**Exercise directions:** Return every entry exactly, except for any pictures.

--- Task inputs Enclosed Below ---

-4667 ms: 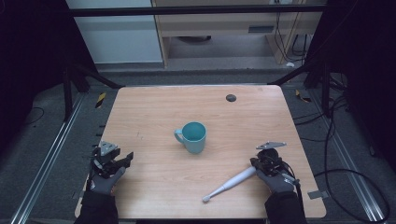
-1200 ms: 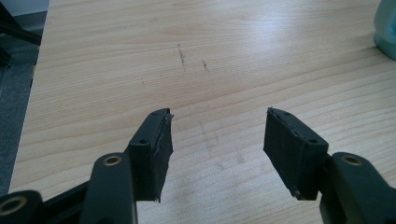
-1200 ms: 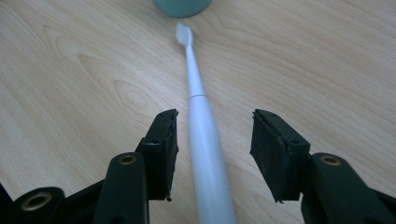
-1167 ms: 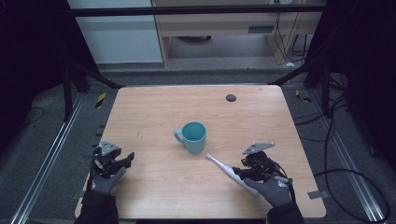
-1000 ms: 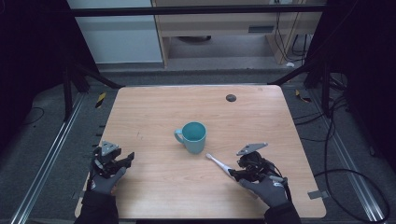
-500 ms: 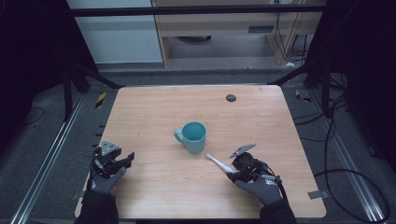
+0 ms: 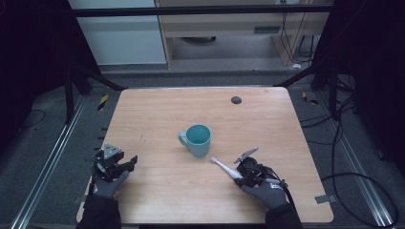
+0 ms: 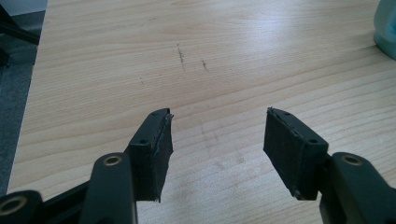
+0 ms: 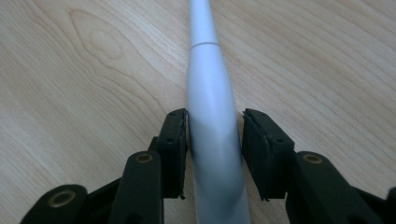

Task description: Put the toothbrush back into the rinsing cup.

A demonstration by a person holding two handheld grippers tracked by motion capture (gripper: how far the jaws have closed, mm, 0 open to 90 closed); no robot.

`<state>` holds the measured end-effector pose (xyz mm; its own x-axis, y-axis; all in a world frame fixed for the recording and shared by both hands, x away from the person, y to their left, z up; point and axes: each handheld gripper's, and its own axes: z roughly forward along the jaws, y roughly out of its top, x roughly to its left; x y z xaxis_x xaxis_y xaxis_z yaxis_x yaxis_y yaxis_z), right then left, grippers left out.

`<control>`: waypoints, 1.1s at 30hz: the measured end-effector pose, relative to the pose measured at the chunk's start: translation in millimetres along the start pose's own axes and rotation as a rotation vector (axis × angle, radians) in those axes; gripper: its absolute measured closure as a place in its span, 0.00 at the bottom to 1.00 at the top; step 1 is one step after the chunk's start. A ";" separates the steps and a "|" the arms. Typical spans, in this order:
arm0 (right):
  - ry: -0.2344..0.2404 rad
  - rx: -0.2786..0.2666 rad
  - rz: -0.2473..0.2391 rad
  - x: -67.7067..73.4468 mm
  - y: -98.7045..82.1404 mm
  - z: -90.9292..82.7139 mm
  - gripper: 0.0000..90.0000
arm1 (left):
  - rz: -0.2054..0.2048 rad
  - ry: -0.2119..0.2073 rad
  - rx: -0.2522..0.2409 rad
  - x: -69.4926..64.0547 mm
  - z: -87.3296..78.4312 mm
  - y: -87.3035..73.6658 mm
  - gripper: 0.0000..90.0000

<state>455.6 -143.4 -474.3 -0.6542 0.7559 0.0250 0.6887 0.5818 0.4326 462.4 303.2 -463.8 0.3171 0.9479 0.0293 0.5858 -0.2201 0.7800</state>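
A white tapered stick (image 7: 222, 165), shaped like a toothbrush, lies on the wooden table (image 7: 267, 119) with its thin tip pointing at the teal mug (image 7: 198, 139). My right gripper (image 7: 241, 174) sits low over the thick end. In the right gripper view the stick (image 9: 208, 84) runs between the jaws of that gripper (image 9: 215, 135), which have just been closing. The left pad touches it and a thin gap remains at the right pad. My left gripper (image 7: 131, 162) rests open at the table's front left, nothing between its jaws (image 8: 218, 135).
A small dark round disc (image 7: 236, 99) lies near the table's far edge. The mug's side (image 8: 386, 23) shows at the top right of the left gripper view. Dark frame rails run along both sides of the table.
The right gripper has slid left and down along the stick and its jaws have narrowed around the thick end. The stick's tip, once aimed front-left, now points at the mug. The left hand kept still.
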 end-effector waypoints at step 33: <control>0.024 -0.318 0.091 -3.7 10.7 -45.8 0.74 | -0.004 0.003 -0.003 0.2 -0.4 0.2 0.46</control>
<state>451.1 -153.7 -428.5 -0.6043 0.7909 0.0964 0.6153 0.3864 0.6871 462.3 303.5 -463.4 0.3128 0.9494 0.0285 0.5845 -0.2160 0.7821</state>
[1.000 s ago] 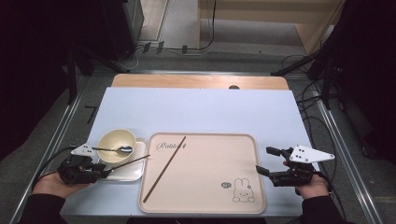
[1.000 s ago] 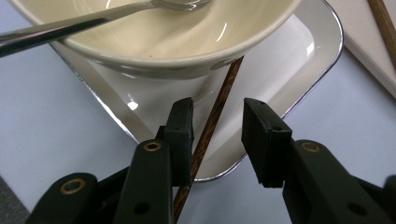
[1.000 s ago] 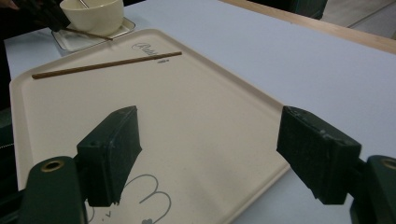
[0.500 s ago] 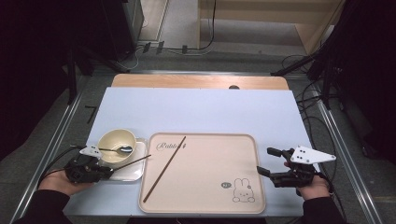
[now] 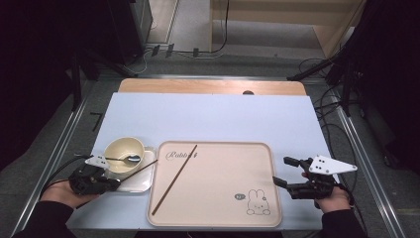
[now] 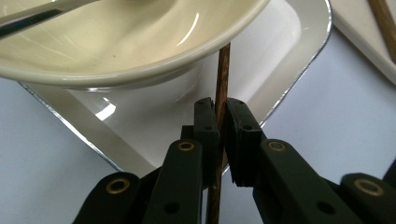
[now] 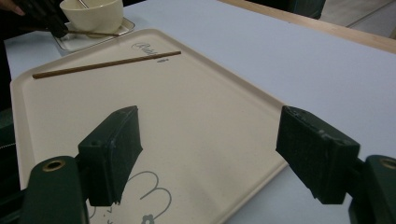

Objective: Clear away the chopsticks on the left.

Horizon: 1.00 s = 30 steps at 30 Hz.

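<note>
Because a thin rod is easiest to secure near one end, the left gripper (image 6: 221,122) has just been closing its jaws on a brown chopstick (image 6: 222,77), and in the left gripper view the pads now press that stick from both sides. This held chopstick lies across the small white dish (image 5: 142,181) at the front left of the table (image 5: 213,116), passing under the rim of the cream bowl (image 5: 121,148) that stands on the dish; its far tip reaches toward the left edge of the beige tray (image 5: 257,168). A spoon (image 5: 130,159) rests in the bowl with its handle toward the left hand, clear of the grip. The second chopstick (image 5: 174,179) lies diagonally on the left half of the tray, touching nothing else. The right gripper (image 5: 286,172) waits just beside the right edge of the tray with its jaws spread wide and nothing between them, which judged from its position keeps it ready to steady the tray or receive an item. Lifting the held stick will probably require a low, level withdrawal so that the bowl is not tipped.
</note>
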Tool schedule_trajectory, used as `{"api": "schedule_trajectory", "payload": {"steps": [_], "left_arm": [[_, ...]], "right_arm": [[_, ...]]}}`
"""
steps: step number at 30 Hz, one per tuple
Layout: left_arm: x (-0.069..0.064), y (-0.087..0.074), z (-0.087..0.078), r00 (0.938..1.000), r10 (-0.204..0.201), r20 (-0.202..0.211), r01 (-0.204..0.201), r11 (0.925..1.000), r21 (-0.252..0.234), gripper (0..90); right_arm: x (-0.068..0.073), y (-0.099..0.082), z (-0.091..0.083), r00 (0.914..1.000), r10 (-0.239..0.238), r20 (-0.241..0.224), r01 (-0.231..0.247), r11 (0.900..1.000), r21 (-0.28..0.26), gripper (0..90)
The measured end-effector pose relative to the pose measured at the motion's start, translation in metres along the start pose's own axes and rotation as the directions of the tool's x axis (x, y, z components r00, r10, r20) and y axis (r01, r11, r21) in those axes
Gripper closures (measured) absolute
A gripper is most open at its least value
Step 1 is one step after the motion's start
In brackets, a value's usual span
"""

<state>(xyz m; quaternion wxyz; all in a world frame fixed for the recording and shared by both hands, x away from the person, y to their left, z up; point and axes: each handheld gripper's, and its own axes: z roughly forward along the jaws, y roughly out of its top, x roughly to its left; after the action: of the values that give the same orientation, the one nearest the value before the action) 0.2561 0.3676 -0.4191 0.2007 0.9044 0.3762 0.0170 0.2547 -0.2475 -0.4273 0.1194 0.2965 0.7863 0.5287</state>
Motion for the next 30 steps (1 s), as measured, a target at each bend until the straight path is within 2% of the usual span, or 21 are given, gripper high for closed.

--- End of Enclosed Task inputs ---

**Solution to this exercise:**
-4667 ms: 
-1200 ms: 
-1200 ms: 
-1167 ms: 
-1000 ms: 
-500 ms: 
+0 ms: 
+0 ms: 
+0 ms: 

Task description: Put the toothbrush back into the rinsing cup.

A demonstration by a person holding two handheld grippers tracked by motion capture (gripper: how far the jaws have closed, mm, 0 open to 90 closed); no robot.

`<state>` holds the measured end-effector pose (xyz mm; its own x-axis, y-axis; all in a world frame fixed for the recording and shared by both hands, x away from the person, y to their left, z up; point and axes: each handheld gripper's, and its own axes: z roughly forward along the jaws, y roughly out of its top, x roughly to its left; x y z xaxis_x xaxis_y xaxis_z yaxis_x yaxis_y yaxis_z), right then left, grippers left out.

`<control>`: waypoints, 1.1s at 30hz: the measured end-effector pose, relative to the pose measured at the chunk's start: translation in millimetres along the start pose's own axes and rotation as a rotation vector (axis × angle, radians) in those axes; gripper: its absolute measured closure as a place in its span, 0.00 at the bottom to 1.00 at the top; step 1 is one step after the chunk's start. A ";" separates the steps and a "|" the arms. Typical spans, in this order:
arm0 (right):
  - ry: -0.2344..0.2404 rad
  - rx: -0.2786..0.2666 rad
  - rz: -0.2473..0.2391 rad
  - x: -67.7067..73.4468 mm
  - y: -98.7045..82.1404 mm
  - z: -90.9292..82.7139 mm
  - gripper: 0.0000..90.0000
arm1 (left):
  - rz: -0.2054..0.2048 rad
  - ry: -0.2119..0.2073 rad
  - rx: -0.2522..0.2409 rad
  - x: -69.4926..64.0547 mm
  - z: -87.3296..78.4312 mm
  - y: -87.3035..73.6658 mm
  - gripper: 0.0000..90.0000

<state>455.6 -143.4 -474.3 -0.6542 0.7559 0.0250 0.6887 0.5818 0.4326 462.4 303.2 -463.8 0.3171 0.9479 0.0293 0.5858 -0.2201 0.7800</state>
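A white tapered stick (image 7: 222, 165), shaped like a toothbrush, lies on the wooden table (image 7: 267, 119) with its thin tip pointing at the teal mug (image 7: 198, 139). My right gripper (image 7: 241, 174) sits low over the thick end. In the right gripper view the stick (image 9: 208, 84) runs between the jaws of that gripper (image 9: 215, 135), which have just been closing. The left pad touches it and a thin gap remains at the right pad. My left gripper (image 7: 131, 162) rests open at the table's front left, nothing between its jaws (image 8: 218, 135).
A small dark round disc (image 7: 236, 99) lies near the table's far edge. The mug's side (image 8: 386, 23) shows at the top right of the left gripper view. Dark frame rails run along both sides of the table.
The right gripper has slid left and down along the stick and its jaws have narrowed around the thick end. The stick's tip, once aimed front-left, now points at the mug. The left hand kept still.
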 end-effector waypoints at step 33: <control>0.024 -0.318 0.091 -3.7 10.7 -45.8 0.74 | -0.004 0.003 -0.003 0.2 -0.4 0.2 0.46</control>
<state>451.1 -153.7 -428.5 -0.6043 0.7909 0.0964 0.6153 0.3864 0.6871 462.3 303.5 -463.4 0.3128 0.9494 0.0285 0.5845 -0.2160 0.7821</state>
[1.000 s ago] 
[1.000 s ago] 
[1.000 s ago] 
[0.500 s ago] 
[now] 
[now] 
[now] 

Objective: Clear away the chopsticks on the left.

Horizon: 1.00 s = 30 steps at 30 Hz.

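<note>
Because a thin rod is easiest to secure near one end, the left gripper (image 6: 221,122) has just been closing its jaws on a brown chopstick (image 6: 222,77), and in the left gripper view the pads now press that stick from both sides. This held chopstick lies across the small white dish (image 5: 142,181) at the front left of the table (image 5: 213,116), passing under the rim of the cream bowl (image 5: 121,148) that stands on the dish; its far tip reaches toward the left edge of the beige tray (image 5: 257,168). A spoon (image 5: 130,159) rests in the bowl with its handle toward the left hand, clear of the grip. The second chopstick (image 5: 174,179) lies diagonally on the left half of the tray, touching nothing else. The right gripper (image 5: 286,172) waits just beside the right edge of the tray with its jaws spread wide and nothing between them, which judged from its position keeps it ready to steady the tray or receive an item. Lifting the held stick will probably require a low, level withdrawal so that the bowl is not tipped.
</note>
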Tool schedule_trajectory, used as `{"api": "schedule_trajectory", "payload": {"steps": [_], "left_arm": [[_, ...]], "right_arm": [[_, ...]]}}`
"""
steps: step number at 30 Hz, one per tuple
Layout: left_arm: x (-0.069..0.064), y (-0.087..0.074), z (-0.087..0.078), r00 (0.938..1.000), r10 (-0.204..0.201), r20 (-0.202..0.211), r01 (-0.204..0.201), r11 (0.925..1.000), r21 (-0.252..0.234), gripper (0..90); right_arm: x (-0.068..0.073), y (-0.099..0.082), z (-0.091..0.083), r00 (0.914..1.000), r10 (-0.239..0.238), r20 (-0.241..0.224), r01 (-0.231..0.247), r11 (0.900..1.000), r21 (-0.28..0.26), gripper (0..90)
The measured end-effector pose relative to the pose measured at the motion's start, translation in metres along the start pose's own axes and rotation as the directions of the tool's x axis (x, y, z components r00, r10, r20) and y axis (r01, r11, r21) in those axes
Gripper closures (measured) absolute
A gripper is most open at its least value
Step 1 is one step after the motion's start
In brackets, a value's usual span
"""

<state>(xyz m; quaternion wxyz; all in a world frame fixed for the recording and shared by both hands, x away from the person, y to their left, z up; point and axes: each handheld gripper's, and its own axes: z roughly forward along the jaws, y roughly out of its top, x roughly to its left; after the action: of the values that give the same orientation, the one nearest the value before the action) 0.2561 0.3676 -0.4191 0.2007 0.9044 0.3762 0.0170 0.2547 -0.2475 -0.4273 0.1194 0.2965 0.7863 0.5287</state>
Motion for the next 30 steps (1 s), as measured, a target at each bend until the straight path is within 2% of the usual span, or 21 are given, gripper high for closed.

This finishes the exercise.